> [Prompt]:
Your task is to reproduce, verbatim and without pictures, the lines from the opening of the listing through the line containing "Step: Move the".

·····

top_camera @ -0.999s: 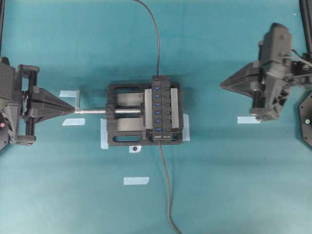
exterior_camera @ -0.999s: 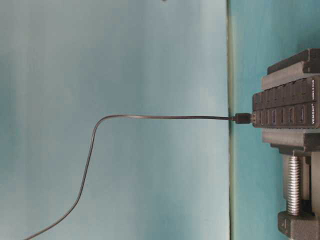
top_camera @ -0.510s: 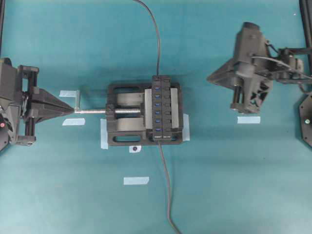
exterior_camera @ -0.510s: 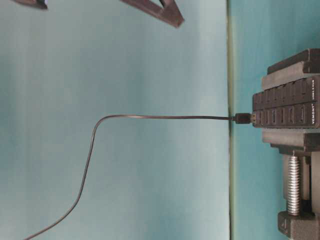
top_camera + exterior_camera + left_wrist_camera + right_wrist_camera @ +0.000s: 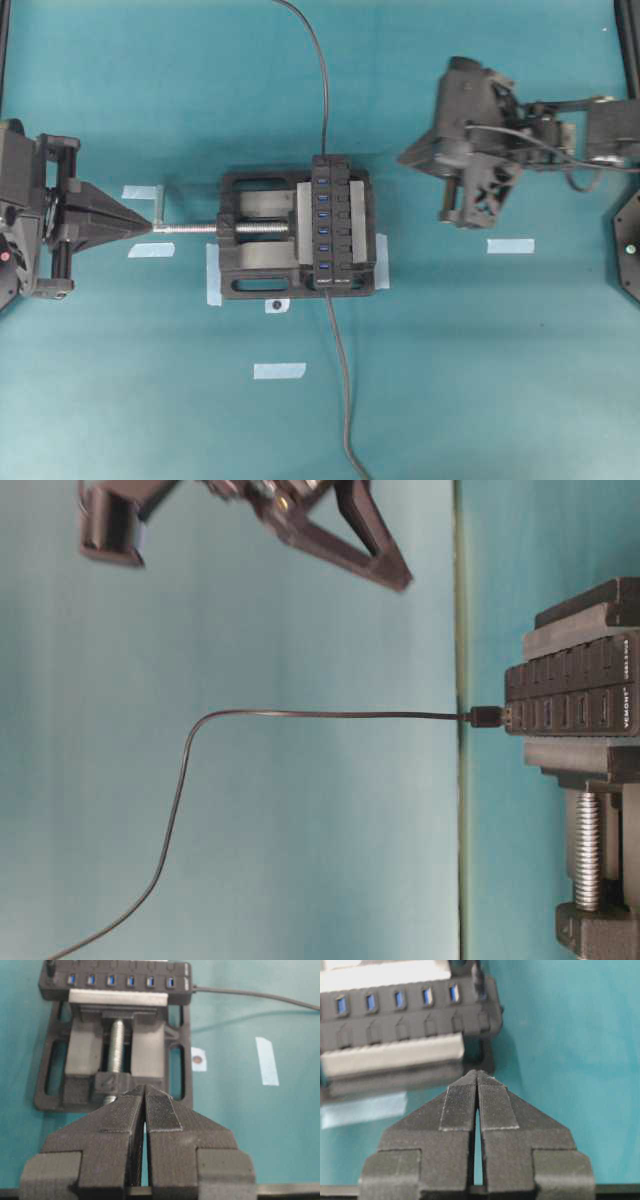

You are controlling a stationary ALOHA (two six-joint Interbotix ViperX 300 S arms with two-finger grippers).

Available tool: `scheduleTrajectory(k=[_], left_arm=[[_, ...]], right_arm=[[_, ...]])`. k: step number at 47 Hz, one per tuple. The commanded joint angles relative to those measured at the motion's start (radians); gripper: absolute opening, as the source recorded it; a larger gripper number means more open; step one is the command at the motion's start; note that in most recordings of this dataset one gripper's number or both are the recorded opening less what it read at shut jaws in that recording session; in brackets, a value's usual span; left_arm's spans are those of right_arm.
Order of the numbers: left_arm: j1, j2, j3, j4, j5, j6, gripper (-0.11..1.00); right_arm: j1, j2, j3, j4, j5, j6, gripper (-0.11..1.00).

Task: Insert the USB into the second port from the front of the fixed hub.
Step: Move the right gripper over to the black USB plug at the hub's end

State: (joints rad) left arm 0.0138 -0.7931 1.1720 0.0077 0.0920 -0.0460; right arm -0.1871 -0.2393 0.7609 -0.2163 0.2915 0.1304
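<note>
Hub [image 5: 332,222] clamped in vise [image 5: 262,236], long axis front-to-back. USB [image 5: 327,285] sits at hub's front end. Right end effector [image 5: 405,158] nearer, closed, empty, right of hub; left end effector [image 5: 143,222] closed, empty, at vise screw.

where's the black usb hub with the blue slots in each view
Overhead: the long narrow black hub with blue slots stands at centre, clamped in the black vise.
Table-level: hub at the right edge, a cable plugged into its end.
Left wrist: hub along the top edge.
Right wrist: hub at upper left.
Shared landmark: the vise's silver jaw plate, touching the hub.
</note>
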Motion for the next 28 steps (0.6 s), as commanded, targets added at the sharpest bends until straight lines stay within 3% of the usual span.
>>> scheduleTrajectory(k=[1,28], left_arm=[[0.002,0.003,-0.025,0.0,-0.006,0.0,0.0],[0.002,0.003,-0.023,0.002,-0.006,0.0,0.0]], right_arm=[[-0.011,0.02,-0.044,-0.003,-0.017,-0.006,-0.01],[-0.021,0.179,-0.158,-0.009,-0.063,-0.026,-0.01]])
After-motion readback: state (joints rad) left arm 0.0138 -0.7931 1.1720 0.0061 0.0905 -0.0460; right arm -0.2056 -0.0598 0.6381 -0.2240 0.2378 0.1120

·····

> [Completed exercise]:
top_camera @ -0.999s: 
exterior_camera @ -0.999s: 
top_camera @ -0.510s: 
exterior_camera @ -0.510s: 
top_camera + exterior_camera + left_wrist_camera + right_wrist_camera @ +0.000s: 

You are controlling a stationary ALOHA (two six-joint Interbotix ViperX 300 S arms with two-finger grippers).

Available tool: `scheduleTrajectory(k=[_], left_arm=[[_, ...]], right_arm=[[_, ...]])`. k: step number at 47 Hz, one per tuple. The commanded joint angles relative to those measured at the motion's start (radians); gripper: absolute opening, as the source recorded it; a larger gripper number means more open; step one is the command at the motion's start; note that in most recordings of this dataset one gripper's number or both are the recorded opening less what it read at shut jaws in that recording session; in brackets, a value's usual span; left_arm's spans are those of right_arm.
Order of the numbers: left_arm: j1, j2, j3, j4, j5, j6, gripper (-0.11..1.00); right_arm: j1, j2, j3, j4, j5, j6, gripper (-0.11..1.00).

Task: Insert the USB into the second port from the front of the fixed hub.
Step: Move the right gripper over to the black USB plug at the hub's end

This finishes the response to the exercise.